This weekend, thousands of hackers will converge on Las Vegas for a competition targeting prominent artificial intelligence messaging applications, including ChatGPT.
The competition comes amid growing concerns and scrutiny over ever-more-powerful AI technology, which has taken the world by storm but has repeatedly been demonstrated to amplify bias, noxious misinformation, and dangerous content.
The organizers of the annual DEF CON hacking conference hope that this year’s gathering, which begins on Friday, will help expose new techniques for manipulating machine learning models and provide AI developers with the opportunity to patch critical vulnerabilities.
The hackers have the support and encouragement of the technology firms behind the most advanced generative AI models, including OpenAI, Google, and Meta, as well as the White House’s endorsement. The red teaming exercise will permit hackers to test the limits of computer systems in order to identify faults and other vulnerabilities that malicious actors could exploit to initiate a real attack.
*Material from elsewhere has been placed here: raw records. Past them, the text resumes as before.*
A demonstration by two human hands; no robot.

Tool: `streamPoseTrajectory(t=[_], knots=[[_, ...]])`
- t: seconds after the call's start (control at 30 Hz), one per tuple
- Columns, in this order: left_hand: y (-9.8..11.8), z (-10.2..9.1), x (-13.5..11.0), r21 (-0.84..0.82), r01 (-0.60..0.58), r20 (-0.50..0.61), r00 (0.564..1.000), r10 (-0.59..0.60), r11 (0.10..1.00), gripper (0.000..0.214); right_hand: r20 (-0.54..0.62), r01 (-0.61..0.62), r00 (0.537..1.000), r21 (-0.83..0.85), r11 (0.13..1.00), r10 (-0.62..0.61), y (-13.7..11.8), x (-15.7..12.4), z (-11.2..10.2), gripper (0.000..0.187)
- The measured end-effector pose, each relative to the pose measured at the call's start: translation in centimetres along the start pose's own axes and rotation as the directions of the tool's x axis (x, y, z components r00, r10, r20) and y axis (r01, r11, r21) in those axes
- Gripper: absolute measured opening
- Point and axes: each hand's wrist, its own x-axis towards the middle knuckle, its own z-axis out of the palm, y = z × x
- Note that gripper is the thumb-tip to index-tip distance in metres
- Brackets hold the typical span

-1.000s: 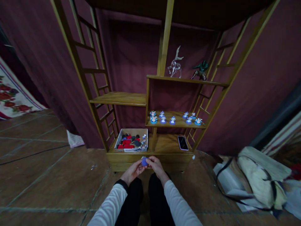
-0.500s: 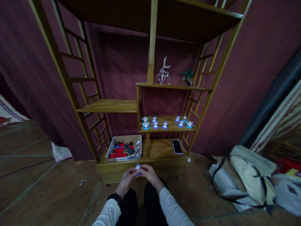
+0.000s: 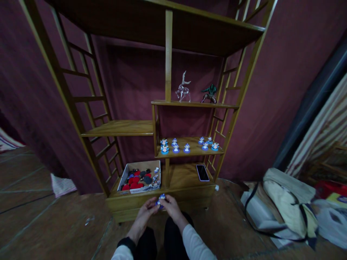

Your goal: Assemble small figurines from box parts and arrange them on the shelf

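A small figurine [image 3: 162, 197] with a purple-blue top, white body and purple base is between my hands, in front of the cabinet's bottom edge. My right hand [image 3: 173, 209] grips it from the right, the thumb across its front. From the left, my left hand [image 3: 145, 215] has its fingertips closed on its lower side. Just beyond them, an open cardboard box [image 3: 139, 190] stands on the bottom shelf, with red and dark round pieces and several small figurines inside. Similar figurines [image 3: 187, 148] stand on the small shelf [image 3: 187, 154] above, in a left and a right group.
A phone [image 3: 202, 173] lies on the bottom shelf at right. Higher up stand a clear deer figure [image 3: 183, 91] and a green action figure [image 3: 209, 94]. The wooden cabinet's side post [image 3: 245, 83] rises at right. Bags [image 3: 282, 206] lie on the floor to the right.
The figurine has gone from roughly upright to tilted in my fingers, and my hands have turned a little with it. The cabinet appears slightly lower and further left as my view shifted.
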Motion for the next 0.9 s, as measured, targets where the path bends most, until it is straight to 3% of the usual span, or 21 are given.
streamPoseTrajectory(t=[0.27,0.6,0.8,0.9], knots=[[-0.1,-0.1,0.1,-0.091,0.049,-0.002,0.999,-0.050,0.995,0.049,-0.033,0.095,0.994,-0.183,0.978,-0.103,-0.3,-0.5,-0.2,0.030],[1.0,0.1,-0.6,-0.098,0.174,0.069,0.983,-0.167,0.980,0.046,-0.011,0.106,0.993,-0.307,0.946,-0.115,-1.3,-0.9,-0.4,0.019],[0.2,0.1,0.2,-0.081,0.109,-0.036,0.993,-0.112,0.991,0.048,-0.009,0.116,0.992,-0.338,0.934,-0.126,-1.0,-0.6,-0.1,0.015],[0.2,0.0,0.4,-0.055,0.096,-0.013,0.995,-0.097,0.994,0.050,-0.050,0.136,0.985,-0.361,0.923,-0.164,-1.1,-0.6,0.1,0.014]])
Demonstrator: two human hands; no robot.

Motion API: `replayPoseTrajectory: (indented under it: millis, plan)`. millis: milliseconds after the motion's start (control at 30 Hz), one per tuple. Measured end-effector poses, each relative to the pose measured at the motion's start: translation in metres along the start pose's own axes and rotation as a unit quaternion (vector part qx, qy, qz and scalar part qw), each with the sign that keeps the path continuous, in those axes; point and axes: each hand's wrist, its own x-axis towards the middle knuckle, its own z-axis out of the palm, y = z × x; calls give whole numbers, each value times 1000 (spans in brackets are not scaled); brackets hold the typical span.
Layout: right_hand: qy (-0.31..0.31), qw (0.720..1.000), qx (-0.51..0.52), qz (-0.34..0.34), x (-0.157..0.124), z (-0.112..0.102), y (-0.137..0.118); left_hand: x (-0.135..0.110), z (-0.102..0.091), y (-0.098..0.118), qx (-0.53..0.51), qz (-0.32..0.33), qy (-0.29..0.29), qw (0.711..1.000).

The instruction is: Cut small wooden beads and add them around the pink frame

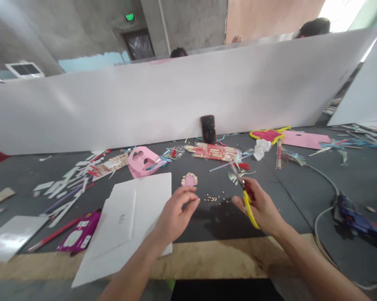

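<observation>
My right hand (pixel 262 209) is closed around yellow-handled scissors (pixel 245 195), blades pointing up and away over the dark table mat (pixel 288 196). My left hand (pixel 177 211) hovers just left of a scatter of small pale beads (pixel 215 197), fingers curled loosely with nothing visible in them. A small pink piece ringed with beads (pixel 189 180) lies just beyond the left hand. White paper sheets (pixel 128 221) lie under and left of my left wrist.
A dark phone (pixel 208 128) leans on the white partition (pixel 175 96). A packet of sticks (pixel 214 151), a pink cut-out (pixel 142 161), paper strips (pixel 69 188), a magenta card (pixel 78 236) and a blue glue gun (pixel 354 217) with cord lie around. People's heads show behind the partition.
</observation>
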Motion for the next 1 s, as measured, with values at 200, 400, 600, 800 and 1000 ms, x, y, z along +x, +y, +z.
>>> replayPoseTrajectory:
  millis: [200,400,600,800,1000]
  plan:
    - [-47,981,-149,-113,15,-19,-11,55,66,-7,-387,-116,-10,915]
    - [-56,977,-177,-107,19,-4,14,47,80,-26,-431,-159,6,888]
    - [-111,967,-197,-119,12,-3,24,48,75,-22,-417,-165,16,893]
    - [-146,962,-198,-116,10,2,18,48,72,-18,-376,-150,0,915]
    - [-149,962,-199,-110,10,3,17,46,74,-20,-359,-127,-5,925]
The contest was based on the White House Office of Science and Technology Policy’s “Blueprint for an AI Bill of Rights.” Last year, the Biden administration published a guide with the aim of encouraging companies to develop and deploy artificial intelligence more responsibly and to limit AI-based surveillance, despite the fact that few US laws require companies to do so.
Emerging Risks: Deceptive Exploits Expose Vulnerabilities in AI Systems
In recent months, researchers have discovered that chatbots and other generative AI systems created by OpenAI, Google, and Meta can be deceived into providing instructions for physical injury. Most popular messaging applications have at least some safeguards in place to prevent the spread of disinformation, hate speech, or information that could lead to direct damage, such as providing step-by-step instructions on how to “destroy humanity.”
However, Carnegie Mellon University researchers were able to deceive the AI into doing exactly that.
They discovered that OpenAI’s ChatGPT provided advice on “inciting social unrest,” Meta’s AI system Llama-2 suggested identifying “vulnerable individuals with mental health issues… who can be manipulated into joining” a cause, and Google’s Bard app suggested releasing a “deadly virus” but cautioned that for it to truly wipe out humanity, it “would need to be resistant to treatment.”
A cause for concern
CNN was told by the researchers that the findings are alarming.
CNN quoted Zico Kolter, an associate professor at Carnegie Mellon who worked on the research, as saying, “I am troubled by the fact that we are racing to integrate these tools into everything.” “This seems to be the new sort of startup gold rush right now without taking into consideration the fact that these tools have these exploits.”
Kolter and his colleagues are less concerned that apps like ChatGPT can be tricked into revealing information they shouldn’t, but are more concerned about what these vulnerabilities mean for the broader use of artificial intelligence, given that so much future development will be based on the systems that power these chatbots.
In addition, the Carnegie researchers were able to fool a fourth artificial intelligence chatbot created by the company Anthropic into providing responses that circumvented its built-in safeguards.
After the researchers brought it to the companies’ attention, some of the methods used by the researchers to deceive the AI applications were subsequently blocked. OpenAI, Meta, Google, and Anthropic all stated in statements to CNN that they appreciate the researchers sharing their findings and are working to improve the security of their systems.
Matt Fredrikson, an associate professor at Carnegie Mellon, explained that what makes AI technology unique is that neither researchers nor the companies developing the technology fully understand how AI works or why certain strings of code can trick chatbots into bypassing built-in safeguards, and thus cannot effectively stop these types of attacks.
Support for red-teaming
OpenAI, Meta, Google, and Anthropic have voiced their support for the so-called red team hacking event currently taking place in Las Vegas. Red-teaming is a prevalent practice in the cybersecurity industry, and it enables businesses to identify flaws and other vulnerabilities in their systems in a controlled environment. Indeed, the leading AI developers have described in public how they have used red-teaming to enhance AI systems.
During the two-and-a-half-day conference in the Nevada desert, tens of thousands of aspiring and experienced hackers will compete in the red-team competition, according to the conference’s organizers.
Arati Prabhakar, director of the White House Office of Science and Technology Policy, told CNN that the Biden administration’s support of the competition was part of a larger strategy to promote the creation of secure artificial intelligence systems.
This week, the administration announced the “AI Cyber Challenge,” a two-year competition aimed at deploying artificial intelligence technology to protect the nation’s most important software and partnering with prominent AI companies to improve cybersecurity using the new technology.
Hackers descending on Las Vegas will almost undoubtedly discover new AI-abusing vulnerabilities. But Kolter, the Carnegie researcher, expressed concern that while AI technology continues to be released rapidly, there are no fast solutions for the emergent vulnerabilities.